__WHAT YOU HAVE TO DO__. Output the data below exactly, down to the last character.

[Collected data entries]
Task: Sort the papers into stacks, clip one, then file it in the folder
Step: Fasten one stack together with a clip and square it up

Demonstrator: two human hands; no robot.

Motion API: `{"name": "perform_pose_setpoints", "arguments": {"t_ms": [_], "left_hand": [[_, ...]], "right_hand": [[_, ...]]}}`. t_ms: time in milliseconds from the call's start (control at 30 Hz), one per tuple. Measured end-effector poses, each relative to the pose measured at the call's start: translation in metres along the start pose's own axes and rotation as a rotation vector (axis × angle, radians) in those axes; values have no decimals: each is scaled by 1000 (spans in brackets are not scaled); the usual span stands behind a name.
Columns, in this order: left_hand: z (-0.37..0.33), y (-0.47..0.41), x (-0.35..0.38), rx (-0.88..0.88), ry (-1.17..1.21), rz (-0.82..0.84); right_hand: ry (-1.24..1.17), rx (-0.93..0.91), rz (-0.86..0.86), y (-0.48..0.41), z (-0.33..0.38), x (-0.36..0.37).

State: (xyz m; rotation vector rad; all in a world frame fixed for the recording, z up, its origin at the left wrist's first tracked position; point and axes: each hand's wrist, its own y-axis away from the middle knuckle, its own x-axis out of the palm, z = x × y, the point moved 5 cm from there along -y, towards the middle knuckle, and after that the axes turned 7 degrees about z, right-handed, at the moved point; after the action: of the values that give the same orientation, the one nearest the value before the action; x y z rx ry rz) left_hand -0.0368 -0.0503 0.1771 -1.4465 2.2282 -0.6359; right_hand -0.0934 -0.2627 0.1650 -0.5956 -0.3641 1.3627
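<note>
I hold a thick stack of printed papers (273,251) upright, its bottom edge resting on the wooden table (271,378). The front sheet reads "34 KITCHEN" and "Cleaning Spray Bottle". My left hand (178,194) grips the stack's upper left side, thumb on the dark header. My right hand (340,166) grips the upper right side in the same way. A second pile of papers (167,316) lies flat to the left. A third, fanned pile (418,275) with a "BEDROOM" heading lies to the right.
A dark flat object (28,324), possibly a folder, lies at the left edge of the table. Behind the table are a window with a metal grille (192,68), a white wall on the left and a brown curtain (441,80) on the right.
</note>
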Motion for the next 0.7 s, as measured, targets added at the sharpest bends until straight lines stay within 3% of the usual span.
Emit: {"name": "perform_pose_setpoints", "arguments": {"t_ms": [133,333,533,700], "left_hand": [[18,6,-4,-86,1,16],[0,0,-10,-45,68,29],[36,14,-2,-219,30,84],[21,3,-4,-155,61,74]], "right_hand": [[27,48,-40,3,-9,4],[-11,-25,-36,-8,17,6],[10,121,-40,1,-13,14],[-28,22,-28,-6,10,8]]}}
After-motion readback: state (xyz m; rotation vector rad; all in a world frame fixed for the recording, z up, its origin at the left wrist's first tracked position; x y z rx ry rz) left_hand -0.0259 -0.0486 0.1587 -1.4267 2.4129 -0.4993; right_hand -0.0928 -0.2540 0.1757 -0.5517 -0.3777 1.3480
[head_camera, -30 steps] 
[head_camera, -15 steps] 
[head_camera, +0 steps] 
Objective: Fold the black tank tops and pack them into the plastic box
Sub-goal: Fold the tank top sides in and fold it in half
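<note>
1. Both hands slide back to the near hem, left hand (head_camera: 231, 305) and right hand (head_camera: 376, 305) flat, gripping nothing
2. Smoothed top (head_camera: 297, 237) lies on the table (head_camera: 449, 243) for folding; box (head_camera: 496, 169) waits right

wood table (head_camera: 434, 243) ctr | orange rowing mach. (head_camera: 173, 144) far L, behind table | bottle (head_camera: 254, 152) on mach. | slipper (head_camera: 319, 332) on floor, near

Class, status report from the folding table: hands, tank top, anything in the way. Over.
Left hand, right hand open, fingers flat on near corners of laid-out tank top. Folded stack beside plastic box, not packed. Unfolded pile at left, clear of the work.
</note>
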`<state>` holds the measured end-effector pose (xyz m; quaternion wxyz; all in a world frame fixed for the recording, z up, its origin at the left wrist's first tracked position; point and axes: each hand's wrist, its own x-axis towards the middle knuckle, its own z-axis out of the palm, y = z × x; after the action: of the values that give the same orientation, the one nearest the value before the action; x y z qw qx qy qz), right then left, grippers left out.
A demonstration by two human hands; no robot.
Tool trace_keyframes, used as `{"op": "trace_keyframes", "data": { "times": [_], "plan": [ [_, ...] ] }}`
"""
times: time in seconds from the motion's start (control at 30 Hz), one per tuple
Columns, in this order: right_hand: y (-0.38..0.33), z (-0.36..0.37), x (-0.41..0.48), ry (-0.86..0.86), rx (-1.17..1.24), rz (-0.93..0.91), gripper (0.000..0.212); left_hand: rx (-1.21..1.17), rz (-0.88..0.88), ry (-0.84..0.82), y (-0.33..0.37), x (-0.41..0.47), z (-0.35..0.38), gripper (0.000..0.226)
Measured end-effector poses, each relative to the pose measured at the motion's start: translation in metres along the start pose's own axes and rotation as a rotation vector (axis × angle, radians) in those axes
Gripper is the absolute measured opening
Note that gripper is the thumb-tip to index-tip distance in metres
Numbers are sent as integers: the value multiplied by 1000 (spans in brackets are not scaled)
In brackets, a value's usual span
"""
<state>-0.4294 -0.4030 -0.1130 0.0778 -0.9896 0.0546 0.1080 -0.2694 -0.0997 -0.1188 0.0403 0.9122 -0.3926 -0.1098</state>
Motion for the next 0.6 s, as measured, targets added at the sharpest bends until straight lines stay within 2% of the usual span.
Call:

__RESULT OF THE TASK__.
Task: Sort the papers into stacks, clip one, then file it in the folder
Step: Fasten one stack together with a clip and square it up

Demonstrator: two human hands; no robot.

Motion API: `{"name": "perform_pose_setpoints", "arguments": {"t_ms": [_], "left_hand": [[_, ...]], "right_hand": [[_, ...]]}}`. t_ms: time in milliseconds from the call's start (control at 30 Hz), one per tuple. Measured end-effector poses, each relative to the pose measured at the call's start: translation in metres along the start pose's own axes and rotation as a rotation vector (axis × angle, radians) in those axes; values have no decimals: each is scaled by 1000 (spans in brackets are not scaled); the usual span stands behind a name.
Columns, in this order: left_hand: z (-0.37..0.33), y (-0.47..0.41), x (-0.35..0.38), rx (-0.88..0.88), ry (-1.17..1.21), rz (-0.82..0.84); right_hand: ry (-1.24..1.17), rx (-0.93..0.91), rz (-0.86..0.86), y (-0.48..0.41), z (-0.33..0.38), x (-0.36..0.37).

State: (xyz m; rotation vector rad; all in a world frame fixed for the recording, z up, its origin at the left wrist's first tracked position; point and axes: each hand's wrist, its own y-axis away from the middle knuckle, its own x-axis out of the palm, z = x × y, the point moved 5 cm from there along -y, towards the middle knuckle, and after that the axes turned 7 degrees about z, right-handed, at the moved point; after the action: of the values that give the same orientation, the one nearest the value before the action; x y z rx ry rz) left_hand -0.0368 -0.0503 0.1771 -1.4465 2.2282 -0.6359; right_hand -0.0934 -0.2627 0.1650 -0.5956 -0.3641 1.3627
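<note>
I hold a thick stack of printed papers (273,251) upright, its bottom edge resting on the wooden table (271,378). The front sheet reads "34 KITCHEN" and "Cleaning Spray Bottle". My left hand (178,194) grips the stack's upper left side, thumb on the dark header. My right hand (340,166) grips the upper right side in the same way. A second pile of papers (167,316) lies flat to the left. A third, fanned pile (418,275) with a "BEDROOM" heading lies to the right.
A dark flat object (28,324), possibly a folder, lies at the left edge of the table. Behind the table are a window with a metal grille (192,68), a white wall on the left and a brown curtain (441,80) on the right.
</note>
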Motion for the next 0.7 s, as measured, targets added at the sharpest bends until straight lines stay within 3% of the usual span.
Emit: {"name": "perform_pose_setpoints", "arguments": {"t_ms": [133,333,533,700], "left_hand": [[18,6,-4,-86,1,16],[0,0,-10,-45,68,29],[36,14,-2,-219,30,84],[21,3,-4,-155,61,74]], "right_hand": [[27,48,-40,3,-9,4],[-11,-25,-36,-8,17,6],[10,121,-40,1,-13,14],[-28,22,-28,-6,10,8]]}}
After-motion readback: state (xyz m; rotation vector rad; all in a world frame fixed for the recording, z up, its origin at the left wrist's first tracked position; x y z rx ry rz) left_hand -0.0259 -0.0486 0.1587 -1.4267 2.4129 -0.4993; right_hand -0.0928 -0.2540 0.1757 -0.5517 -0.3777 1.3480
[head_camera, -30 steps] 
[head_camera, -15 steps] 
[head_camera, +0 steps] 
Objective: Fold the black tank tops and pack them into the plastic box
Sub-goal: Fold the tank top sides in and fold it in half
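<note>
1. Both hands slide back to the near hem, left hand (head_camera: 231, 305) and right hand (head_camera: 376, 305) flat, gripping nothing
2. Smoothed top (head_camera: 297, 237) lies on the table (head_camera: 449, 243) for folding; box (head_camera: 496, 169) waits right

wood table (head_camera: 434, 243) ctr | orange rowing mach. (head_camera: 173, 144) far L, behind table | bottle (head_camera: 254, 152) on mach. | slipper (head_camera: 319, 332) on floor, near

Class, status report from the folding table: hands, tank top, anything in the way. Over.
Left hand, right hand open, fingers flat on near corners of laid-out tank top. Folded stack beside plastic box, not packed. Unfolded pile at left, clear of the work.
</note>
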`<state>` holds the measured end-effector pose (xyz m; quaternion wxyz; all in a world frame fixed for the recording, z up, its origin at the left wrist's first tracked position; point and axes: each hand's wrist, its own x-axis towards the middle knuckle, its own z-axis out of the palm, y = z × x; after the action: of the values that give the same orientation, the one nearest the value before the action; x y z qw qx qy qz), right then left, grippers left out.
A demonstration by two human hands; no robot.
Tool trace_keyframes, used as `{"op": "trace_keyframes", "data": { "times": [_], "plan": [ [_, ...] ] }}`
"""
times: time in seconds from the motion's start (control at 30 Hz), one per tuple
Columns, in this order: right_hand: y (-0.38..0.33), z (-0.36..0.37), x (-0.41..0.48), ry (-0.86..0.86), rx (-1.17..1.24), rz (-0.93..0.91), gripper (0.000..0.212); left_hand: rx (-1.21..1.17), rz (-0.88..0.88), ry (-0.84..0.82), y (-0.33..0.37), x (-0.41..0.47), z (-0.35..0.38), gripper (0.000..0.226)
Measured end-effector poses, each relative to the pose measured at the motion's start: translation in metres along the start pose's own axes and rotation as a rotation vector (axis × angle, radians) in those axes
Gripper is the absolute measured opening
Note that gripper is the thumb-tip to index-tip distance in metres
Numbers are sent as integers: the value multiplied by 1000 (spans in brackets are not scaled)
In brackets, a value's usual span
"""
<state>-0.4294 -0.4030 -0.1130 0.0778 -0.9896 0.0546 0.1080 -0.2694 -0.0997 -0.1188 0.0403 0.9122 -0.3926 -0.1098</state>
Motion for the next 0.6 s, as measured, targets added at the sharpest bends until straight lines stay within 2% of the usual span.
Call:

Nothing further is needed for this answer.